■ Assignment
List all lines in the material below that contain "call".

++++++++++

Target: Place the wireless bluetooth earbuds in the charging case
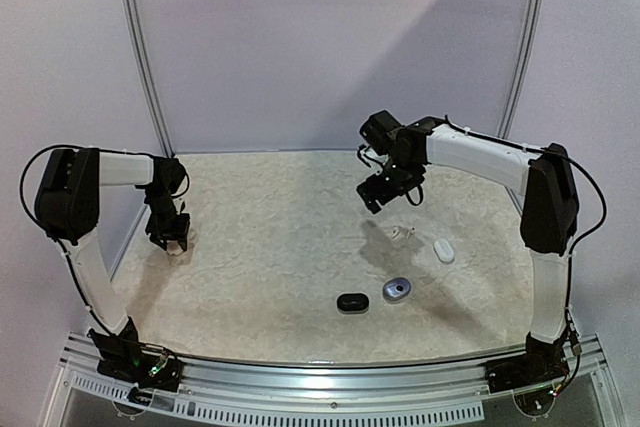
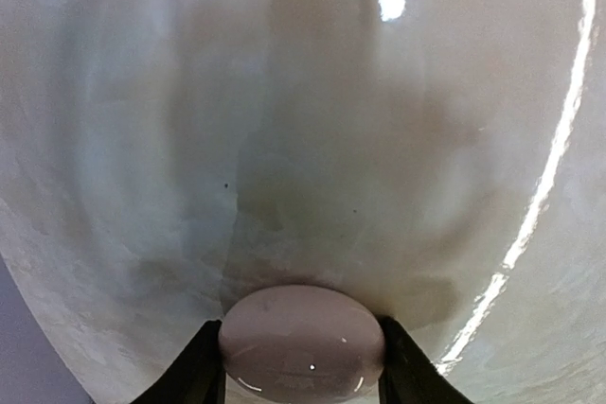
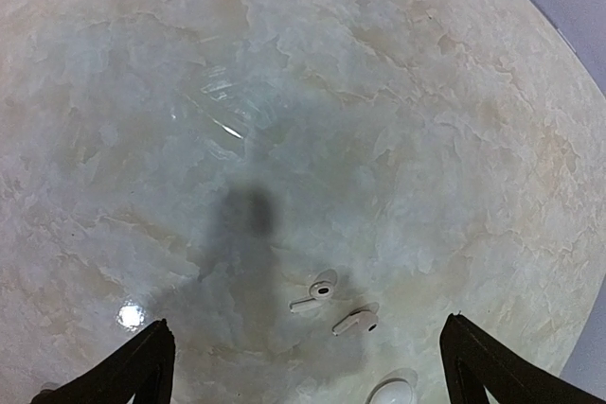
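Observation:
Two white stemmed earbuds (image 1: 400, 232) lie side by side on the marbled table, right of centre; they also show in the right wrist view (image 3: 314, 294). My right gripper (image 1: 372, 197) hangs above the table just behind and left of them, wide open and empty (image 3: 307, 328). My left gripper (image 1: 172, 240) is at the far left of the table, low, shut on a pale oval closed case (image 2: 301, 342). No earbud shows in the left wrist view.
A closed white case (image 1: 444, 250) lies right of the earbuds and shows at the bottom edge of the right wrist view (image 3: 390, 393). A silvery-blue case (image 1: 397, 289) and a black case (image 1: 352, 302) lie nearer the front. A white curved wall stands behind the table.

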Motion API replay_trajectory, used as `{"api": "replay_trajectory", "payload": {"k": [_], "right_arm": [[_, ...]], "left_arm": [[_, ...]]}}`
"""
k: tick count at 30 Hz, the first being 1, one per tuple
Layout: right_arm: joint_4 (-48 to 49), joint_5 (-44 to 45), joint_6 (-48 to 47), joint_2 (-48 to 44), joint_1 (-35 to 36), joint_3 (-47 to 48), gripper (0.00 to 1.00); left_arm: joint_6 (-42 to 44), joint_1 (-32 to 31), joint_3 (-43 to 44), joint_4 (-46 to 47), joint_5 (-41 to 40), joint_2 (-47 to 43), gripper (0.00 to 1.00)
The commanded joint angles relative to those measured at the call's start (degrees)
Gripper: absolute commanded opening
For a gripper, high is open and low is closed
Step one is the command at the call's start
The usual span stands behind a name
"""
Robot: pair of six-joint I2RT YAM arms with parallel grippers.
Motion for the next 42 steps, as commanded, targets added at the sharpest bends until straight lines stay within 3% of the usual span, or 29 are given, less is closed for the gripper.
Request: {"api": "replay_trajectory", "payload": {"k": [1, 9, 15, 19, 23, 25, 32, 42], "right_arm": [[1.4, 3.2, 1.6, -3.8, 0.4, -2.2, 0.99], [16.5, 6.8, 4.1, -13.1, -1.5, -12.6, 0.99], [36.0, -4.1, 7.0, -25.3, -2.4, -25.1, 0.98], [41.9, -13.9, 10.3, -28.8, -0.5, -26.7, 0.86], [48.5, -24.3, 13.1, -28.5, 4.3, -26.8, 0.83], [52.7, -27.8, 14.6, -27.6, 7.2, -26.9, 0.8], [60.2, -36.9, 18.7, -22.8, 13.5, -24.1, 0.76], [56.5, -37.2, 20.0, -15.3, 15.8, -17.8, 0.59]], "left_arm": [[1.7, -0.8, 1.2, -0.5, 1.1, -1.4, 0.0], [15.3, -9.6, 10.7, -8.0, 3.7, -9.9, 0.0], [34.1, -24.2, 14.1, -7.9, -1.0, -21.3, 0.0], [47.6, -34.1, 9.3, 2.9, -2.5, -30.4, 0.0], [61.4, -42.4, -3.3, 25.9, -0.5, -40.4, 0.0], [66.2, -45.8, -7.5, 33.2, 0.7, -42.6, 0.0], [65.0, -50.4, -8.7, 37.4, -1.8, -41.4, 0.0], [62.9, -51.0, -8.2, 38.8, -5.2, -39.3, 0.0]]}}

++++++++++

■ Solution below
The commanded joint angles relative to those measured at the call's start (degrees)
Step one is the command at the call's start

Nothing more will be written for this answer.